**Goal of the exercise:** Reproduce each line from the first in the data through the line that contains "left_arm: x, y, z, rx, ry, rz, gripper" exactly; give nothing else.

Listed records section start

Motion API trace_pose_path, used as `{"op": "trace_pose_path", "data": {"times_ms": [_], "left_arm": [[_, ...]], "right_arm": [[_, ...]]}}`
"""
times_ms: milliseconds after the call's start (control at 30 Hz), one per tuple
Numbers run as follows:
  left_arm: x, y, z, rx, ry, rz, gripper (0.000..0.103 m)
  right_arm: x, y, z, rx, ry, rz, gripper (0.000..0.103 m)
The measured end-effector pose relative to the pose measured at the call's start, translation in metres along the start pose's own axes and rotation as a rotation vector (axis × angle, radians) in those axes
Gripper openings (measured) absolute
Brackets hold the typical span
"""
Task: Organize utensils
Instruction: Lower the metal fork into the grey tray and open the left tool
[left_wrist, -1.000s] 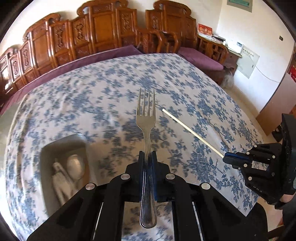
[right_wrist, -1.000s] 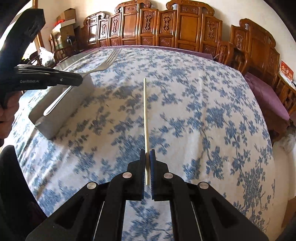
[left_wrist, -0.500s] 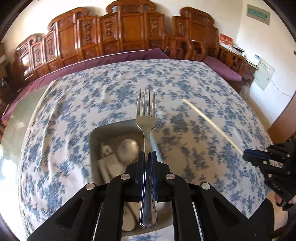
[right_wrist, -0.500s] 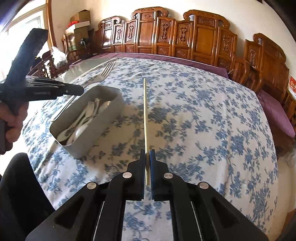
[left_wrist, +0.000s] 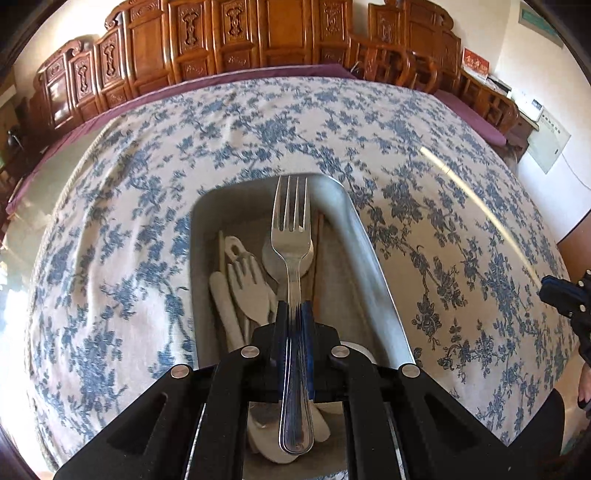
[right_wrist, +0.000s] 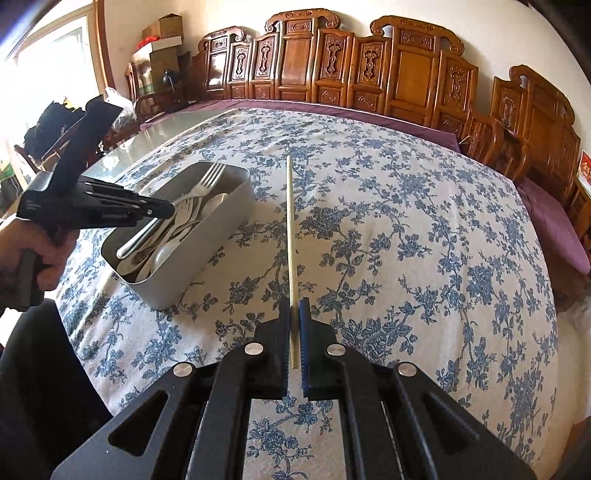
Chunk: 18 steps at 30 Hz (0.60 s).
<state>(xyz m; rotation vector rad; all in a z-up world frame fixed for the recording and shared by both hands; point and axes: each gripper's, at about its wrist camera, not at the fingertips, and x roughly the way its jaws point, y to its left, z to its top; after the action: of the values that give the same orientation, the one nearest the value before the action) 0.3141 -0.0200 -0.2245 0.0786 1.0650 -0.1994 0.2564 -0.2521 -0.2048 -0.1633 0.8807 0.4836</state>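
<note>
Left wrist view showed the left hand-held gripper (left_wrist: 293, 321) clamped tight on the handle of a steel fork (left_wrist: 291, 236), tines pointing away from the camera, held above an open metal box (left_wrist: 369, 266) that sat on a bench covered with a blue-flowered cloth (left_wrist: 129, 206). Inside the box lay pale plastic cutlery (left_wrist: 243, 288) and a spoon (left_wrist: 269, 254), partly hidden behind the fork; whether the fork touched them could not be told from this angle. At the right edge of that view the tip of the right hand-held gripper (left_wrist: 561, 295) came into sight, with a thin, blurred pale chopstick (left_wrist: 476, 206) slanting away from it over the cloth.

Right wrist view showed the right hand-held gripper (right_wrist: 293, 328) pinched shut on the near end of the chopstick (right_wrist: 290, 229), which pointed straight ahead above the cloth (right_wrist: 406, 240), just to the right of the box (right_wrist: 207, 254). To the left, a hand (right_wrist: 40, 247) gripped the left hand-held gripper (right_wrist: 162, 212), its fork (right_wrist: 199, 184) angled across the top of the box with the tines over the far end and the handle end over the cutlery (right_wrist: 177, 229). Carved wooden chairs (right_wrist: 332, 66) stood in a row along the far wall.
</note>
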Motion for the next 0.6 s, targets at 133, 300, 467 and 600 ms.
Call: {"op": "trace_pose_path", "data": {"times_ms": [133,300,467,600], "left_arm": [[0.012,-0.009,0.002,0.001,0.028,-0.003,0.006],[0.024,-0.013,0.005,-0.004,0.050,0.005,0.007],[0.028,-0.015,0.007,-0.010,0.061,0.015,0.007],[0.019,-0.014,0.007,-0.019,0.044,0.007,0.007]], "right_arm": [[0.001,-0.005,-0.003,0.008,0.003,0.004,0.006],[0.003,-0.006,-0.003,0.020,0.001,0.013,0.006],[0.005,0.002,0.002,0.020,-0.010,0.030,0.006],[0.003,0.011,0.006,0.007,-0.016,0.040,0.006]]}}
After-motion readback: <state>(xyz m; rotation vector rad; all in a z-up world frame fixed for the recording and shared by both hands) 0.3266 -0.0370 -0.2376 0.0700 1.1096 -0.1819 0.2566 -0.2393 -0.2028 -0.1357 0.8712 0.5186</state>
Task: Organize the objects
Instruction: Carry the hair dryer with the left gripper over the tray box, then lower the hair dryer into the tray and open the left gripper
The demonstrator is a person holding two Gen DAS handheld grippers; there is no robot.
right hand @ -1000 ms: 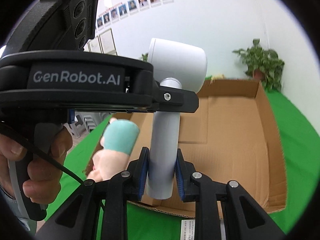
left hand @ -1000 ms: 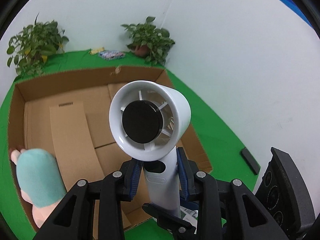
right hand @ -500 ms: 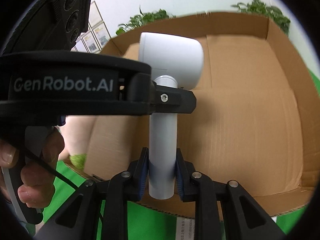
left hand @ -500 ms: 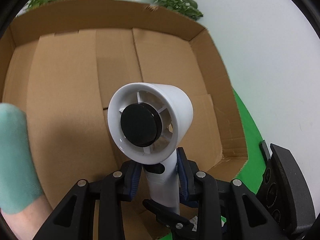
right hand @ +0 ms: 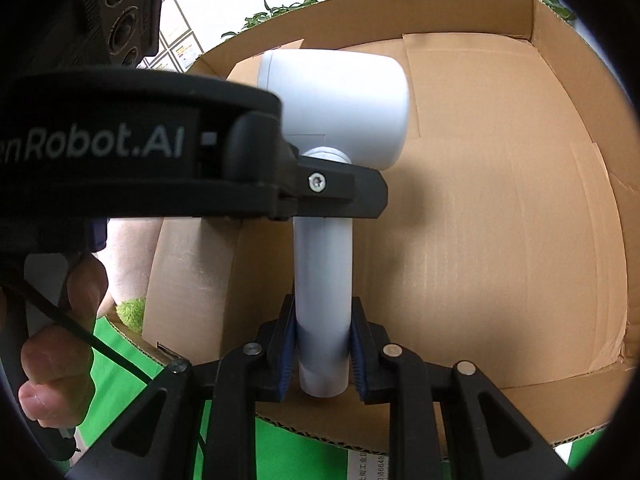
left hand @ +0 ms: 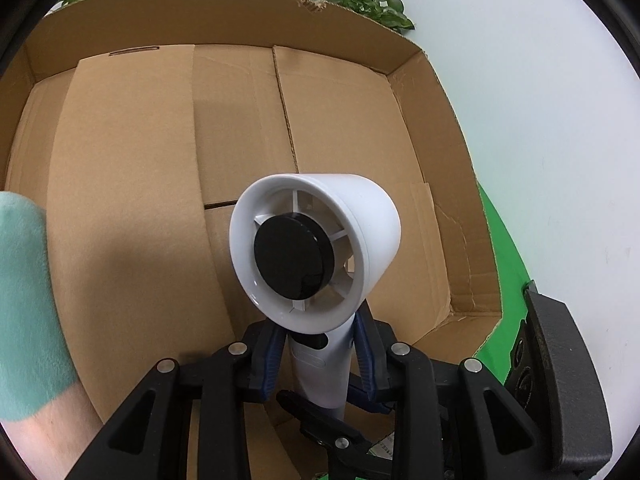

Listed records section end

**Task result:**
Motion API trace_pose_path, used as `{"op": "trace_pose_path", "data": {"times_ms": [_], "left_arm": [[_, ...]], "right_arm": [[_, ...]]}}`
"""
times_ms: milliseconds after the call's start (control at 30 Hz), one per tuple
Numbers run as follows:
  left_arm: x, y, z, rx, ry, rz, gripper (0.000..0.103 m)

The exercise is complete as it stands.